| Literature DB >> 26171262 |
Abdallah Haidar1, Amy Haddad1, Amir Naqvi1, Ngozi U Onyesoh1, Rushdah Malik2, Michael Williams1.
Abstract
Introduction. Streptococcus constellatus collectively with Streptococcus anginosus and Streptococcus intermedius constitute the Streptococcus anginosus (formerly Streptococcus milleri) group. Though they are commonly associated with abscesses, bacteremia with subsequent septic thrombophlebitis is extremely rare, and resulting mortality is infrequent. Case Presentation. We report a case of a previously healthy 60-year-old African American female who presented with Streptococcus constellatus bacteremia associated with septic thrombophlebitis to the right ovarian vein extending into the inferior vena cava. She was urgently treated with antibiotics and anticoagulation. Conclusion.
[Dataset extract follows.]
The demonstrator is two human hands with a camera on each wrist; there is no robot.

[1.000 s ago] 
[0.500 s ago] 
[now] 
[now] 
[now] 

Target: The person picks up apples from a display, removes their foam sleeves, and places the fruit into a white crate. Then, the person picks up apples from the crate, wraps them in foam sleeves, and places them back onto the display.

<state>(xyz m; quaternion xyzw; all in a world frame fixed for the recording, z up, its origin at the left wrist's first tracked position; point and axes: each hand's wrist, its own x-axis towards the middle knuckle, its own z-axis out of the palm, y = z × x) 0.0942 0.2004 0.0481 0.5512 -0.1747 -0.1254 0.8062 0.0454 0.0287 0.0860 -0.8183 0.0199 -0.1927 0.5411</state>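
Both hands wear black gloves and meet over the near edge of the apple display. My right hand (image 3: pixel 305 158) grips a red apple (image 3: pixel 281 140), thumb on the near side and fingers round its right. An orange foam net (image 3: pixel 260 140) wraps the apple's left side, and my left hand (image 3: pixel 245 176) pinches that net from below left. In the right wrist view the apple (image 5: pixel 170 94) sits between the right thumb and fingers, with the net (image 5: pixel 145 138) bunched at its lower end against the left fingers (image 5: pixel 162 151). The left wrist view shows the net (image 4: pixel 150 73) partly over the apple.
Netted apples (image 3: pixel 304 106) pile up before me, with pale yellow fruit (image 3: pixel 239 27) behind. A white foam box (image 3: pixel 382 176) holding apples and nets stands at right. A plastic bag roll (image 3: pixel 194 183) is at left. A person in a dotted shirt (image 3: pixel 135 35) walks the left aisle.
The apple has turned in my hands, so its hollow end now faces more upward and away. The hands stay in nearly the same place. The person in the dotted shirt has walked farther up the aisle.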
Septic thrombophlebitis has a clinical presentation that is often misleading. Therefore, a high clinical index of suspicion and the use of appropriate imaging modalities (computed tomography) are essential in recognizing and confirming this diagnosis. Prompt treatment is warranted. Surgical thrombectomies have been successfully replaced by a combination of antibiotics and anticoagulation therapy.Entities:
Year: 2015 PMID: 26171262 PMCID: PMC4480241 DOI: 10.1155/2015/495898
Source DB: PubMed Journal: Case Rep Infect Dis
Figure 1(a) Septic deep vein thrombosis of the right ovarian vein with extension into the inferior vena cava. Dilation of the right ovarian vein, with a filling defect and air bubble, is seen in the proximal right ovarian vein, surrounded by fat stranding (lower arrow). This filling defect extends into the IVC at the level of the renal veins (upper arrow). These findings are consistent with septic deep thrombophlebitis of the proximal right ovarian vein with extension into the IVC. (b) 2.5 months later, there has been a complete resolution of septic thrombophlebitis of the right ovarian vein.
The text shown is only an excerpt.